Os moradores não se conformaram e exigiram a recolocação no ponto
original – o que teria sido feito. Mesmo que tenha sido enfiado de novo no
orifício que os jesuítas ou os demarcadores ibéricos escolheram, já não seria
mais o pau de sempre. Quem garante é Naldivo, testemunha de uma grande
movimentação para substituir a peça original por uma nova, episódio ocorrido,
segundo ele, mais de 20 anos atrás:
– O pau estava muito velho. Não dava mais. Daí veio uma caravana,
vieram uns cavalarianos e um caminhão com um pau novo. Tiraram o velho e
colocaram o outro, esse que esta aí, disseram que precisava renovar, porque
aquilo não podia terminar. O antigo eles levaram, não sei para onde foi. O que
eu sei é que aqui é Pau Fincado, desde o princípio do mundo. Ficou o nome. E
vai ser assim até o fim da vida, não é? (Fonte: Jornal "Zero Hora", de Porto Alegre, edição de 3 de fevereiro de 2018 - Texto de Itamar Melo)
Sou de Dom Pedrito,onde temos o Obelisco da Paz, alusão só Tratado da Paz do Ponche Verde, Revolução Farroupilha, que também deve servir de crítica a otários desrespeitosos com a História, que apesar das controvérsias é o resta para ser digno ou não no futuro.

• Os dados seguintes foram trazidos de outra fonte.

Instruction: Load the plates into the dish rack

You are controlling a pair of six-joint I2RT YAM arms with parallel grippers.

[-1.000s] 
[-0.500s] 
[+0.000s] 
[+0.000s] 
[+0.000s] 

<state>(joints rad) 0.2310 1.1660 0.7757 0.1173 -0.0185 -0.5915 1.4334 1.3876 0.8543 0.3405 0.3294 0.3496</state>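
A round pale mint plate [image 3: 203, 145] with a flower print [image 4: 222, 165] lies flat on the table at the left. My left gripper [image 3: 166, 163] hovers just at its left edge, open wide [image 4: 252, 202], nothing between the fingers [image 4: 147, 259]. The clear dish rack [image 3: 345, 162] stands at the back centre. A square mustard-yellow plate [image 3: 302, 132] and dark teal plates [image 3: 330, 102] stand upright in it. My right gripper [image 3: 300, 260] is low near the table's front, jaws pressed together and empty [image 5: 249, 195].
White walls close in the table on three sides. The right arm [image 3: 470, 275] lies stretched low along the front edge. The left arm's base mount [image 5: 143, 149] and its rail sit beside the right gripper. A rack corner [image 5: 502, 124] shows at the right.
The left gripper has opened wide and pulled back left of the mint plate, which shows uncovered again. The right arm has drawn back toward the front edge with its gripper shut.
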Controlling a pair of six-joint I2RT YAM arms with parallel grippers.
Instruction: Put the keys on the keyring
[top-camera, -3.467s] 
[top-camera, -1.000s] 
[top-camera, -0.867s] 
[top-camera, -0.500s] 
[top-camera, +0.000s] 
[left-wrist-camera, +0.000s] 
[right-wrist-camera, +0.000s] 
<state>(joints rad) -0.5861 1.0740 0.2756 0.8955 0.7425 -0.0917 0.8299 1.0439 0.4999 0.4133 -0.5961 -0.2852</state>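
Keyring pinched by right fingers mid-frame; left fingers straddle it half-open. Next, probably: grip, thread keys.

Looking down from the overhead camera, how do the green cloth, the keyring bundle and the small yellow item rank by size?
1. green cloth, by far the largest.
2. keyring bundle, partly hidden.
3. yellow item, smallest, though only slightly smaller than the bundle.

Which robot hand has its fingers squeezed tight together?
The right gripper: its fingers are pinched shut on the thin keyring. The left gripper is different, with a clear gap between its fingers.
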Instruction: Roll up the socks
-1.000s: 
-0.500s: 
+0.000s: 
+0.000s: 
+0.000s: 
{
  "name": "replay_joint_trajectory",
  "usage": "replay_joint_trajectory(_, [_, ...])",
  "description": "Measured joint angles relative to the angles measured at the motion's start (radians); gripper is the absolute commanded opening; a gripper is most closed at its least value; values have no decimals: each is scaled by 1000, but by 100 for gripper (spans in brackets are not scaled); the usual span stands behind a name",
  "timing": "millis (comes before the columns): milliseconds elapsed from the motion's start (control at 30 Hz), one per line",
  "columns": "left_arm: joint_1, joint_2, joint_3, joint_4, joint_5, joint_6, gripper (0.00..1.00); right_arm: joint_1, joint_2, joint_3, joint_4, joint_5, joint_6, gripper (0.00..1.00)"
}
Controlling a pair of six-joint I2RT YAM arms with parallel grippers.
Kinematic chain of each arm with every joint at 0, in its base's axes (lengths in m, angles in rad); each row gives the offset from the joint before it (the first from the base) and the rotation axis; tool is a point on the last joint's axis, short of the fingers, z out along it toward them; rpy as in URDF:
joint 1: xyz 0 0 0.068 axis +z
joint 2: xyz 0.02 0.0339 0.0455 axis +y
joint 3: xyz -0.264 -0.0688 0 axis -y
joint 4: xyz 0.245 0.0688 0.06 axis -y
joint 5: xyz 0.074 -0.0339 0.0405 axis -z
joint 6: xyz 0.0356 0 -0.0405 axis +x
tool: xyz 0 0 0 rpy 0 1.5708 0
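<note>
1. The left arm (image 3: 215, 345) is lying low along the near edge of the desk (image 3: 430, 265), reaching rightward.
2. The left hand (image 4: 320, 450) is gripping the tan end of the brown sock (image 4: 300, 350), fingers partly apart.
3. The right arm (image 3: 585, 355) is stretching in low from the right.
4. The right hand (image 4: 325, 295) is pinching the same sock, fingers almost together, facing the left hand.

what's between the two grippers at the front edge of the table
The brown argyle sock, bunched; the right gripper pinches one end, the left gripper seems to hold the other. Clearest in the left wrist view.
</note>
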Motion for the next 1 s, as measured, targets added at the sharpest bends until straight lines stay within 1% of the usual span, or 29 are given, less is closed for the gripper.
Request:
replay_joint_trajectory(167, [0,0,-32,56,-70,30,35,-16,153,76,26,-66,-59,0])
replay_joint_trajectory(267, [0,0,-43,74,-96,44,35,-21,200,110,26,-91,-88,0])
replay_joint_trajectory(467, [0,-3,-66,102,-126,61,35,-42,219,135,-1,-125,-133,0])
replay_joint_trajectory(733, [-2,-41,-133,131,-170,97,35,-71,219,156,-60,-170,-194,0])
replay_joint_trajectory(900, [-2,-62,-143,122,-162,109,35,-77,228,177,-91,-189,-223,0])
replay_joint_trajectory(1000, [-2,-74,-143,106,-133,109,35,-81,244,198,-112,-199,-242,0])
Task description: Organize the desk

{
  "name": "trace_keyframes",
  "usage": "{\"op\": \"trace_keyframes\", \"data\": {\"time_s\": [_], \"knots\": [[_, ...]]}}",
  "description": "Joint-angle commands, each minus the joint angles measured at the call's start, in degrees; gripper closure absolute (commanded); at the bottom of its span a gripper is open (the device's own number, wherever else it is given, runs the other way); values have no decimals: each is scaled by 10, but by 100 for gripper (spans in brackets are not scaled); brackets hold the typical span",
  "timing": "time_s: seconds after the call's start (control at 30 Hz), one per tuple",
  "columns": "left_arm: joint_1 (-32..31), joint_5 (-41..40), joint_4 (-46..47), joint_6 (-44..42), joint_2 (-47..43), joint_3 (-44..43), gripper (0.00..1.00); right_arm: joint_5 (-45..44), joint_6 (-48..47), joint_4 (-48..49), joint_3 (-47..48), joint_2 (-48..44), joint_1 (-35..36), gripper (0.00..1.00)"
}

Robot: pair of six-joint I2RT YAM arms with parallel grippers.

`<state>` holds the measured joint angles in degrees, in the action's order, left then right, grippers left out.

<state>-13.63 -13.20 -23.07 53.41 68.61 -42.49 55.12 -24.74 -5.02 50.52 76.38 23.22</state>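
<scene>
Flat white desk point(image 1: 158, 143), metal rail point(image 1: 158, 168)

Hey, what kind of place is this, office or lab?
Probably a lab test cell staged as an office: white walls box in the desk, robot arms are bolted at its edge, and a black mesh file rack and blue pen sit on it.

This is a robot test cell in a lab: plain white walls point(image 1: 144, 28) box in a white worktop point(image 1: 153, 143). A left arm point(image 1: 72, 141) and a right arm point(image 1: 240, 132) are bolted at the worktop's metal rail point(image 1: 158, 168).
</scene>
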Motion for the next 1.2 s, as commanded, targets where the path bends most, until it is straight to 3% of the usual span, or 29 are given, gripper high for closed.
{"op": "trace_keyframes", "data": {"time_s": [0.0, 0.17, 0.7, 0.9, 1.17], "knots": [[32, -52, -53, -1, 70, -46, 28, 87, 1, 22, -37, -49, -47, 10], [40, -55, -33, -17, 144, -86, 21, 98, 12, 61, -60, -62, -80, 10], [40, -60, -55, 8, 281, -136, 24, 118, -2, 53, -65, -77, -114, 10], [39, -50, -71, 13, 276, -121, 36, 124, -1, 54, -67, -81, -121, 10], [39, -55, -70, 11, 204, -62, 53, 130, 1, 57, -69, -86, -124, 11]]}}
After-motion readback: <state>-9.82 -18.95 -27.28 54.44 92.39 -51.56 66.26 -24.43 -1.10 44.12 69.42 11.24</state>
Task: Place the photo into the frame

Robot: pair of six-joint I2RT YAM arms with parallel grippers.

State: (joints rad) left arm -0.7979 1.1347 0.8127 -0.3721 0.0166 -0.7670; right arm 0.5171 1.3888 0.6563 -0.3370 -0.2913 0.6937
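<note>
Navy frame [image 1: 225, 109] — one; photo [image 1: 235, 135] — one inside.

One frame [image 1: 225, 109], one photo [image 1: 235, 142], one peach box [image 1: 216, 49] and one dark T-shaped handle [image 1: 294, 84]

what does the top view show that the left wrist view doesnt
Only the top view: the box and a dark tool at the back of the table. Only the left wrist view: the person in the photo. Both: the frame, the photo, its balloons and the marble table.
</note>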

ResponderExcluirMorei em São Gabriel e nunca ouvi,por parte de seus moradores e de pessoas de municípios vizinhos, qualquer deboche e insinuações chulas a respeito do local.
O que se ouve lá é no que Osório Figueiredo escreveu, que soube através de pesquisa até mesmo com descendentes de indígenas que lá vivem.Conhecimento oral,como é comum a esse povo.
Que hoje o marco esteja se deteriorando é natural, talvez por negligência das autoridades,mas daí a acreditar que rede pau foi trocado uma vez só,desde entre 162...e 06.02.1756,data em que Sepe Tiaraju foi abatido por forças espanholas e portuguesas na Sanga da Bica em São Gabriel, é preciso que o "vivente" seja muito imbecil.